Thread: [GSOC] - I ntegrity check algorithm for data files

[GSOC] - I ntegrity check algorithm for data files

From
Robert Mach
Date:
Hello,
my name is Robert Mach and I am happy to by working on GSoC project for 
Postgresql. The name of the project is  Integrity check algorithm for 
data files in Postgresql.

So far, I have put together a list of possible checks for data failure 
and I would like to hear as much opinions on this list or even better 
some recommendation on what should be added to this list or removed.

Before presenting possible errors, I divided them into physical and 
logical errors. Physical errors will refer to errors in the structure of 
pages and tuples, whereas logical errors will depict errors that cause 
incorrect performance of postgresql, but are correct according the 
structure of data files.

In order to find PHYSICAL errors:
- check whether the total size of all TOAST table chunks is the same as 
the size mentioned in the TOASTed table
- in case of variable length representation of data (attlen = -1) 
compare the real size of stored data with the size of data mentioned 
within the varlena lenth word
- count the number of rows in a table and compare it with the 
pg_class.reltuples of corresponding record in pg_class.
-check the format of data according to the flags (that determine the 
representation) belonging to them. e.g.: in case of TOASTed values, is 
the size of pointer datum really 20B?, etc.
-check the fields firmly defined by the structure for occurrence of odd data

In order to find LOGICAL errors:
-check the validity of all items in index (e.g. concurrent update and 
index scan with constrain could cause inconsistent snapshot of database 
used for creating the index)/
-After creating of index or running the index scan, check whether all 
tuples that should be indexed are really indexed (e.g. )
-check the validity and effectiveness of free space map (whether it is 
not considering valid data as free, whether the size is fitting the 
needs of database, etc.)
-check whether all user-defined functions in the database are 
visible/usable for the users (maybe also verify privileges..)
-check whether the constrains applied on items are fulfilled:    - the uniqueness    - range of values    - correctness
offoreign key values
 
-in case of very large databases, check whether the wrap around of 
transactions IDs occurred. (Transaction ID = 2 to the power of 32)
-check the integrity of catalogs

I see different ways of delivering this functionality to Postgresql. The 
best of course would be to become part of Postgresql release either as a 
PostgreSQL command (like UPDATE) or as an postgresql server application 
like vacuumdb.
Other possibility is to create a freestanding program that would be 
called with location of datafiles as arguments.
Last possibility is to create an administrative console access (single 
user mode) to the database in which this integrity check could be fired.

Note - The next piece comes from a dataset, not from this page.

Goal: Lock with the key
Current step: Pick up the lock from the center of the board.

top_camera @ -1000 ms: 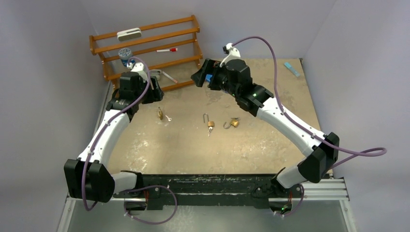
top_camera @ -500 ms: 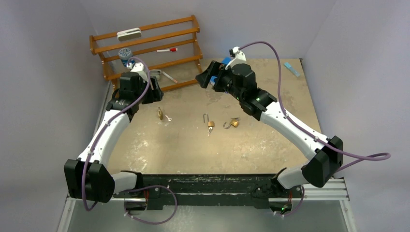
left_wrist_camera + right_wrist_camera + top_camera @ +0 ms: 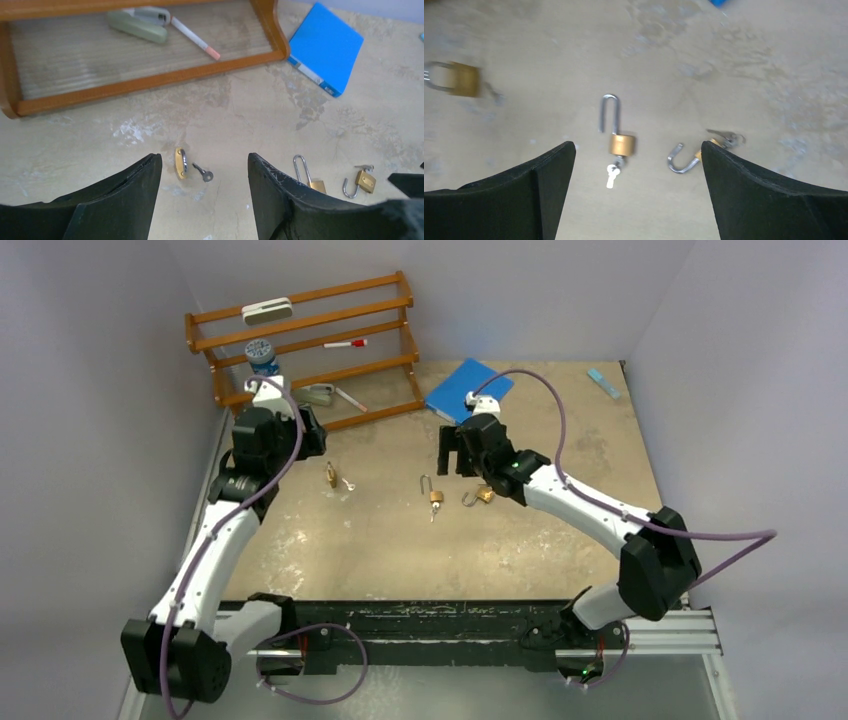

I hope to get lots of thoughts  on this proposal as well as lots on 
other ideas on what should be checked in odrer to verify the integrity 
of data in Postgres.

Cheers,

Robert



Re: [GSOC] - I ntegrity check algorithm for data files

From
Martijn van Oosterhout
Date:
On Fri, May 18, 2007 at 12:52:20PM +0200, Robert Mach wrote:
> Before presenting possible errors, I divided them into physical and
> logical errors. Physical errors will refer to errors in the structure of
> pages and tuples, whereas logical errors will depict errors that cause
> incorrect performance of postgresql, but are correct according the
> structure of data files.

Have you looked at pgfsck? I think you also need to check much lower
level stuff also. Let:
- Page headers
- Are all the item pointers in order an non-overlapping
- Is each item correctly structured, do the XIDs look OK. What about
the HINT bits. Can the tuple be decoded properly. One common problem
with data corruption is that postgres with see a varlen header which
says the daa is 2K (or 2M) whereas the item is only 50bytes long, so
that's obviously broken.

Only once you're sure about the actual structure can you worry about
thing like toast pointer (which are important, but less likely to crash
postgres).

All this applies to index pages also.

Hope this helps,
--
Martijn van Oosterhout   <kleptog@svana.org>   http://svana.org/kleptog/
> From each according to his ability. To each according to his ability to litigate.

Re: [GSOC] - I ntegrity check algorithm for data files

From
Zdenek Kotala
Date:
Robert Mach wrote:

> 
> I see different ways of delivering this functionality to Postgresql. The 
> best of course would be to become part of Postgresql release either as a 
> PostgreSQL command (like UPDATE) or as an postgresql server application 
> like vacuumdb.
> Other possibility is to create a freestanding program that would be 
> called with location of datafiles as arguments.
> Last possibility is to create an administrative console access (single 
> user mode) to the database in which this integrity check could be fired.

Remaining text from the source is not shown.